Alison Hester is an ecologist in the UK, she is Professor at the James Hutton Institute in Dundee, Scotland and is an expert in the effects of land management on biodiversity.

Education and career 
Hester was educated at King's College London, she then did a PhD at the University of Aberdeen and was a Royal Society Postdoctoral Fellow at CSIRO Western Australia.

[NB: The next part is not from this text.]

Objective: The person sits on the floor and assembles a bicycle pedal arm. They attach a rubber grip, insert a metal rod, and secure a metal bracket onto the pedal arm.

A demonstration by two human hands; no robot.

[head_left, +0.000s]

Her research looks at natural resource management and effects on biodiversity; her work has raised awareness of issues affecting woodland such as habitat fragmentation and invasive species such as bracken, and has shown that it is important to consider cultural context in land management for example the management of moorland for grouse shooting.

Books 
Chapter 5 Threatened Habitats: Marginal Vegetation in Upland Areas, with Rob Brooker, in Biodiversity Under Threat, edited by R E Hester, R M Harrison, published by the Royal Society of Chemistry in 2007.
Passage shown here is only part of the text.